- Born: April 3, 1927 Port Henry, New York
- Died: October 18, 2018 (aged 91) Los Angeles, California
- Education: University of California, Berkeley (PhD);
- Known for: Theoretical condensed matter
- Spouse: Geulah Abrahams
- Children: David; Jonathan Abrahams;
- Awards: 2019 Oliver E. Buckley Condensed Matter Physics Prize
- Scientific career
- Fields: Condensed matter physics;
- Institutions: University of Illinois, Urbana-Champaign; Rutgers University; UCLA;
- Doctoral advisor: Charles Kittel

= Elihu Abrahams =

American theoretical physicist (1927–2018)

Elihu Abrahams (April 3, 1927 – October 18, 2018) was an American theoretical physicist, specializing in condensed matter physics.

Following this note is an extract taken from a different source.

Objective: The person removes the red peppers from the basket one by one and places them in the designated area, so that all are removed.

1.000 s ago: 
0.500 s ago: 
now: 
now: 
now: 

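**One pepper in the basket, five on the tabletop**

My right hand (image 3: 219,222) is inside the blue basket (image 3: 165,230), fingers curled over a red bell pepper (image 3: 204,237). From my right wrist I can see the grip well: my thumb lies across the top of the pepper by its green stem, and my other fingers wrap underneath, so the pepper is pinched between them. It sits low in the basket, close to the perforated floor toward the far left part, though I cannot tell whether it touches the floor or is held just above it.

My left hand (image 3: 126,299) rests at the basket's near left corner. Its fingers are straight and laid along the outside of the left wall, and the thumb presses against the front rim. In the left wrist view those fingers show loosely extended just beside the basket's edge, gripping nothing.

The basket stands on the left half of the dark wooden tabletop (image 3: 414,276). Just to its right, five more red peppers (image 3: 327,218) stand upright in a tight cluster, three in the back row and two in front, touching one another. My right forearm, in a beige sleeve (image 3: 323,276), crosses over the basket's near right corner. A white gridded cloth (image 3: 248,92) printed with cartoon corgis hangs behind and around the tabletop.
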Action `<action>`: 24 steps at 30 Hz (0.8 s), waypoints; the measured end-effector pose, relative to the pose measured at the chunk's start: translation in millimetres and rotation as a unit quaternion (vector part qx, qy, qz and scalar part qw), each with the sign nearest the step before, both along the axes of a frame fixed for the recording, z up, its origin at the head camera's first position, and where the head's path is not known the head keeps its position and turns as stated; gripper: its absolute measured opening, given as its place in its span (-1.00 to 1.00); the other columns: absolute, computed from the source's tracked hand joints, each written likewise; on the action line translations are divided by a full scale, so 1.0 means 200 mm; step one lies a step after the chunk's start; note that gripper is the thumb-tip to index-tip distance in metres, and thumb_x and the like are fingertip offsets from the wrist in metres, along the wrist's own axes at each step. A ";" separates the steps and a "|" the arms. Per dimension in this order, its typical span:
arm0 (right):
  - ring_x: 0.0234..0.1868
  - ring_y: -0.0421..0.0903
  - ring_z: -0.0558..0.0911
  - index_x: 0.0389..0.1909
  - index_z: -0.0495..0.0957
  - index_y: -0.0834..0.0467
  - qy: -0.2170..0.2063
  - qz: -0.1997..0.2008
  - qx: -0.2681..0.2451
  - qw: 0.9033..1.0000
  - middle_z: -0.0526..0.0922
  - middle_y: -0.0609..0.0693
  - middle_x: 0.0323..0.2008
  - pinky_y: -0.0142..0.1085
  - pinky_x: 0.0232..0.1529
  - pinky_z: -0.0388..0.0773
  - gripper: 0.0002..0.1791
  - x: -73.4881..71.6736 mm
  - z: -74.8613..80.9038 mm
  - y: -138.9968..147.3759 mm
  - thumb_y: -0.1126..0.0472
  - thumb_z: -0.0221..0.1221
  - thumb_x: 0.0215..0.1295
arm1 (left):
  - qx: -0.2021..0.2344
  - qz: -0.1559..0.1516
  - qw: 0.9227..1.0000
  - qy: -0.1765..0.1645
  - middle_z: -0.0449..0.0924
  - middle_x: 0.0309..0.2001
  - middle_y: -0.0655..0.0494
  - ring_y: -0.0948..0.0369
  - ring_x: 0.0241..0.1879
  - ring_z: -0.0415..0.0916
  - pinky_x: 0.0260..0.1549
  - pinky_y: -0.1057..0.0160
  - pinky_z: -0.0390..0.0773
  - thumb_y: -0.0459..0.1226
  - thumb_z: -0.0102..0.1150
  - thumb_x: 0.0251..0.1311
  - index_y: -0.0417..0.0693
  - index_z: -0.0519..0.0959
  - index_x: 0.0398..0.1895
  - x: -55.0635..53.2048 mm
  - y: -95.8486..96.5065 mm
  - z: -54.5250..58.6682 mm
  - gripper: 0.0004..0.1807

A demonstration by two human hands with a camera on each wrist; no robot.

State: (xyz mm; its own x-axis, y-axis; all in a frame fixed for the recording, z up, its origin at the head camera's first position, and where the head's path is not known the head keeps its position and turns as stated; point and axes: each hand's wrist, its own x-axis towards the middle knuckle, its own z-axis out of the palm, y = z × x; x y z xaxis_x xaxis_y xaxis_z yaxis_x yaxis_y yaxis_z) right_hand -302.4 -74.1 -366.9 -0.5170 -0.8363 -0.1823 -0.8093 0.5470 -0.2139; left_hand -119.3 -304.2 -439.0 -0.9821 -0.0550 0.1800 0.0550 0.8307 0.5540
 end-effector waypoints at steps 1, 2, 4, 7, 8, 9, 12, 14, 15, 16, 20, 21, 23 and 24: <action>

Abrahams attended Brooklyn Technical High School, graduating in 1944. In 1947, Abrahams received his bachelor's degree and in 1952 his PhD, with Charles Kittel as thesis advisor, from the University of California, Berkeley with thesis Spin-lattice relaxation in ferromagnetics. From 1952 to 1953, he was a research associate in physics at UC Berkeley. He was in 1953–1955 a research associate and in 1955–1956 an assistant professor at the University of Illinois, Urbana-Champaign. In 1956, he became an assistant professor, then an associate professor, and in 1964 a full professor at Rutgers University.

From 1979 to 1983, he was the president of the Aspen Center for Physics.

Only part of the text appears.